There should be an image here!Remember hearing not too long back about the iPhone not being able to run Flash due to a resources issue? Seems to me that is not entirely true. What might be more accurate is that Adobe is simply choosing not to provide Flash to the iPhone as with a slower Android device is doing just fine with Flash.

Yes folks, Flash is capable from a resource standpoint of running on this class of phone. And with it running on the the slower Android based unit, I am finding myself with questions that no one answering.

One piece of speculation that I myself have heard and actually think is plausible, comes down to the point that it could be a control issue. Think about it - Adobe Flash on the iPhone translates into Flash games not coming from the app store. Think I am nuts?

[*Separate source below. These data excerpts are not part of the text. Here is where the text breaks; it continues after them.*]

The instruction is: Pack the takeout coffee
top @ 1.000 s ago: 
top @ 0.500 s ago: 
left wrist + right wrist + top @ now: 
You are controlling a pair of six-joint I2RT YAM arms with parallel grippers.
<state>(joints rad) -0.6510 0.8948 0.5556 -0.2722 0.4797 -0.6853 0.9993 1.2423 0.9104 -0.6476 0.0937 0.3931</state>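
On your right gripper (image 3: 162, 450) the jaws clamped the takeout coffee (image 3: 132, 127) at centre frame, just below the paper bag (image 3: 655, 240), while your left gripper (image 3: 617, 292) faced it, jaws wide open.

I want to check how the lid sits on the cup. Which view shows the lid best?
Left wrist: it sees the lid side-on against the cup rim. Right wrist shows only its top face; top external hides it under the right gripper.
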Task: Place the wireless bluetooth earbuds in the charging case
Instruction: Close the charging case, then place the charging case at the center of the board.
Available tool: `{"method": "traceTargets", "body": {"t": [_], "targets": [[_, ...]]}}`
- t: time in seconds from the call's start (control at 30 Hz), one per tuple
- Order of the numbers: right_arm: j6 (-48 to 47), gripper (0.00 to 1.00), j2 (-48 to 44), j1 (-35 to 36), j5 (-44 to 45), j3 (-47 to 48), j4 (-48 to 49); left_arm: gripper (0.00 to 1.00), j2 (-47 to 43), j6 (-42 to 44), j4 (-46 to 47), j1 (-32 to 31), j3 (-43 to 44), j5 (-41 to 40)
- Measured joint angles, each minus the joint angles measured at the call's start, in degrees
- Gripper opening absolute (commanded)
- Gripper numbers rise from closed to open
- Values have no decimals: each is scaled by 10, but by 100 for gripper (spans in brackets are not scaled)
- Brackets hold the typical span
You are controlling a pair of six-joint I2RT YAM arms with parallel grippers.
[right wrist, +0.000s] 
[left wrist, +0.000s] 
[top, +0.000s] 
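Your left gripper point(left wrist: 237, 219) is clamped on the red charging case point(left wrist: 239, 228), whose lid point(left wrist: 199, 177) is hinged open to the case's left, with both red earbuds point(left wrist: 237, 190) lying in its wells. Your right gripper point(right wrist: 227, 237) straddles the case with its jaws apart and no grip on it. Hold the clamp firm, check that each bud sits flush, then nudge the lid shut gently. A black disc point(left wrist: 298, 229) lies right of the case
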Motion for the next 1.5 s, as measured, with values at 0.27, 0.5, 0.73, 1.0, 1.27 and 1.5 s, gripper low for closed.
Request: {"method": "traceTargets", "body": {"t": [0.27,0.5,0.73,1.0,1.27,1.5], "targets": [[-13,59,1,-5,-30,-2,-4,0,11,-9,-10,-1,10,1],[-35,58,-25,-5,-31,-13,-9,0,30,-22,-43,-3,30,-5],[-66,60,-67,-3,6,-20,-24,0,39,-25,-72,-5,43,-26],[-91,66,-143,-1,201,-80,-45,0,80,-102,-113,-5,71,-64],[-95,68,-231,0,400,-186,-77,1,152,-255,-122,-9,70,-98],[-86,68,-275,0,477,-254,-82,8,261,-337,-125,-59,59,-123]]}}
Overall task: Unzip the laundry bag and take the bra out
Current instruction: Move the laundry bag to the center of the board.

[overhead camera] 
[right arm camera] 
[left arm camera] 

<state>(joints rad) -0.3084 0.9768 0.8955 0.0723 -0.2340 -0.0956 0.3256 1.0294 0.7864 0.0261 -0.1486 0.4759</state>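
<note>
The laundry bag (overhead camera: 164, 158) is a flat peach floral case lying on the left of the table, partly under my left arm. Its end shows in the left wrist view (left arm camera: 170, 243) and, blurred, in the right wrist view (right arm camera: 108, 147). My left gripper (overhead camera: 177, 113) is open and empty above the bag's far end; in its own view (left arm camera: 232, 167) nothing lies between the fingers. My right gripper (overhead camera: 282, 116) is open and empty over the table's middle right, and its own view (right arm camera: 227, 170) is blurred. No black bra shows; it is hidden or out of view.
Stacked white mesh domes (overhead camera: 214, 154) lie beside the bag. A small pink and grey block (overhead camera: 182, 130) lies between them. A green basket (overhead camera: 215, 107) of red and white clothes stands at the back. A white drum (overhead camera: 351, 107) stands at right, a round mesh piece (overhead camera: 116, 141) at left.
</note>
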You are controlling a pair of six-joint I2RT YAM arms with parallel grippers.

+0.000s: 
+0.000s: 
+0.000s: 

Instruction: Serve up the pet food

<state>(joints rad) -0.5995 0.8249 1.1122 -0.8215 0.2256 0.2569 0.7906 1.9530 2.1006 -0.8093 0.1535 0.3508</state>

Fair enough, but even a crazy idea like this makes sense when you look at how Apple handles applications on this mobile platform.

22 Comments

I don’t know and don’t care what’s keeping Flash off. I’m just extraordinarily happy and thankful. And I will continue to pray that Flash is never allowed on.

Having flash is a double edged sword, sure you get to see more content in your browser, and free or 3rd party flash games, but you also don’t get any of the flash exploits that could threaten the data on your phone.

I don’t miss Flash on the iPhone. If this forces web sites to use Ajax and standards-based code for login screens, then that’s a good thing for everyone.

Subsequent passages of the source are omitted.